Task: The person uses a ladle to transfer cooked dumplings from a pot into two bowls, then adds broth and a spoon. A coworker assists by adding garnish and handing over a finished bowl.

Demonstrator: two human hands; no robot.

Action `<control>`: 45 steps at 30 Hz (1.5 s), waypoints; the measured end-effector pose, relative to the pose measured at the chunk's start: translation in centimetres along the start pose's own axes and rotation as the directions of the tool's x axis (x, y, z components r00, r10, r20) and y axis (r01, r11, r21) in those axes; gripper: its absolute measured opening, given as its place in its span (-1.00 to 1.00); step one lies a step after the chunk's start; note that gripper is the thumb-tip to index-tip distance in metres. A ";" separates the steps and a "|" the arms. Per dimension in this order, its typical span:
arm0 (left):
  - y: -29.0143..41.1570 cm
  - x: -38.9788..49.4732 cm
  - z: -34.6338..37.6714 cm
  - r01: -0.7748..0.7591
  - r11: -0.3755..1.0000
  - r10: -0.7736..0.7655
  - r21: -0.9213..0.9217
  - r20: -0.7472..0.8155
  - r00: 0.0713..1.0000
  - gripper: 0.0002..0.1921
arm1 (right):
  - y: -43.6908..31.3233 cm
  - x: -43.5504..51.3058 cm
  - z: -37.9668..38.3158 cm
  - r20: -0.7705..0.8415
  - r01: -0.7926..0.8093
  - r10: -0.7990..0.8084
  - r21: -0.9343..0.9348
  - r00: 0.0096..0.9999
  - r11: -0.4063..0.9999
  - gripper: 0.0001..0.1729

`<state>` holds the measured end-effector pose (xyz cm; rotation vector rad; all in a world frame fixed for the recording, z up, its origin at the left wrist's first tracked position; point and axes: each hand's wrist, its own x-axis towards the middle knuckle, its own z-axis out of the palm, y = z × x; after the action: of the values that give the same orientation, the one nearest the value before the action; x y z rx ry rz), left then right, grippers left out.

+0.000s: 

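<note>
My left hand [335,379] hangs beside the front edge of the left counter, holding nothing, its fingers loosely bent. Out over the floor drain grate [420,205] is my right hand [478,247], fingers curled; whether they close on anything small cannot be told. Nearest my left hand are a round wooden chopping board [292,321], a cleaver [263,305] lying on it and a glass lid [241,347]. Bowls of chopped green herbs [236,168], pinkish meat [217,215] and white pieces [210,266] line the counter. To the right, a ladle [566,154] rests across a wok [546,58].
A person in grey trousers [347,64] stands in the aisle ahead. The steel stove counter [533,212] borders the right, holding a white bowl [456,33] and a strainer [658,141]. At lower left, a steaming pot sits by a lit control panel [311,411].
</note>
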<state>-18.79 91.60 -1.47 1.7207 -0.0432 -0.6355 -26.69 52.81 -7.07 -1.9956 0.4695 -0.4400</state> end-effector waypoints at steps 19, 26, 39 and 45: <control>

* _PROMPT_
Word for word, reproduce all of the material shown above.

* _REPLY TO THE TASK_
Task: The person uses a ladle to transfer cooked dumplings from a pot into two bowls, then adds broth and a spoon. A coworker assists by adding garnish and handing over a finished bowl.

Demonstrator: two human hands; no robot.

Action `<control>`: 45 steps at 30 Hz (1.5 s), waypoints; the measured end-effector pose, relative to the pose measured at the chunk's start: translation in centimetres along the start pose's own axes and rotation as the directions of the tool's x axis (x, y, z components r00, r10, r20) and y axis (r01, r11, r21) in those axes; gripper: its absolute measured opening, given as its place in its span (-1.00 to 1.00); step one lies a step after the chunk's start; note that gripper is the thumb-tip to index-tip distance in metres. A ";" separates the steps and a "|" the arms. Per dimension in this order, its typical span:
arm0 (left):
  - y: -29.0143..41.1570 cm
  - x: -38.9788..49.4732 cm
  - z: -34.6338..37.6714 cm
  - r01: -0.7748..0.7591
  - r11: -0.3755..1.0000
  - r10: -0.7736..0.7655
  - r21: -0.9213..0.9217
  - r20: -0.7472..0.8155
  - r00: 0.0713..1.0000
  - gripper: 0.0002..0.1921
arm1 (right):
  - y: -43.6908..31.3233 cm
  - x: -43.5504..51.3058 cm
  - z: -37.9668..38.3158 cm
  - r20: -0.7705..0.8415
  - r01: -0.7926..0.8093
  - r10: -0.7990..0.8084
  - r21: -0.9343..0.9348
  - r00: 0.0096..0.9999
  - r11: -0.4063..0.9999
  - gripper: 0.0001..0.1729

`<state>` holds the measured end-effector pose (xyz cm; rotation vector rad; all in a world frame fixed for the recording, z up, its origin at the left wrist's first tracked position; point and axes: each hand's wrist, its own x-axis towards the middle knuckle, its own z-axis out of the palm, y = z × x; after the action: of the values that give the same orientation, the one nearest the value before the action; x y z rx ry rz), left then right, grippers left out.

+0.000s: 

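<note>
My left hand [335,379] hangs beside the front edge of the left counter, holding nothing, its fingers loosely bent. Out over the floor drain grate [420,205] is my right hand [478,247], fingers curled; whether they close on anything small cannot be told. Nearest my left hand are a round wooden chopping board [292,321], a cleaver [263,305] lying on it and a glass lid [241,347]. Bowls of chopped green herbs [236,168], pinkish meat [217,215] and white pieces [210,266] line the counter. To the right, a ladle [566,154] rests across a wok [546,58].
A person in grey trousers [347,64] stands in the aisle ahead. The steel stove counter [533,212] borders the right, holding a white bowl [456,33] and a strainer [658,141]. At lower left, a steaming pot sits by a lit control panel [311,411].
</note>
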<state>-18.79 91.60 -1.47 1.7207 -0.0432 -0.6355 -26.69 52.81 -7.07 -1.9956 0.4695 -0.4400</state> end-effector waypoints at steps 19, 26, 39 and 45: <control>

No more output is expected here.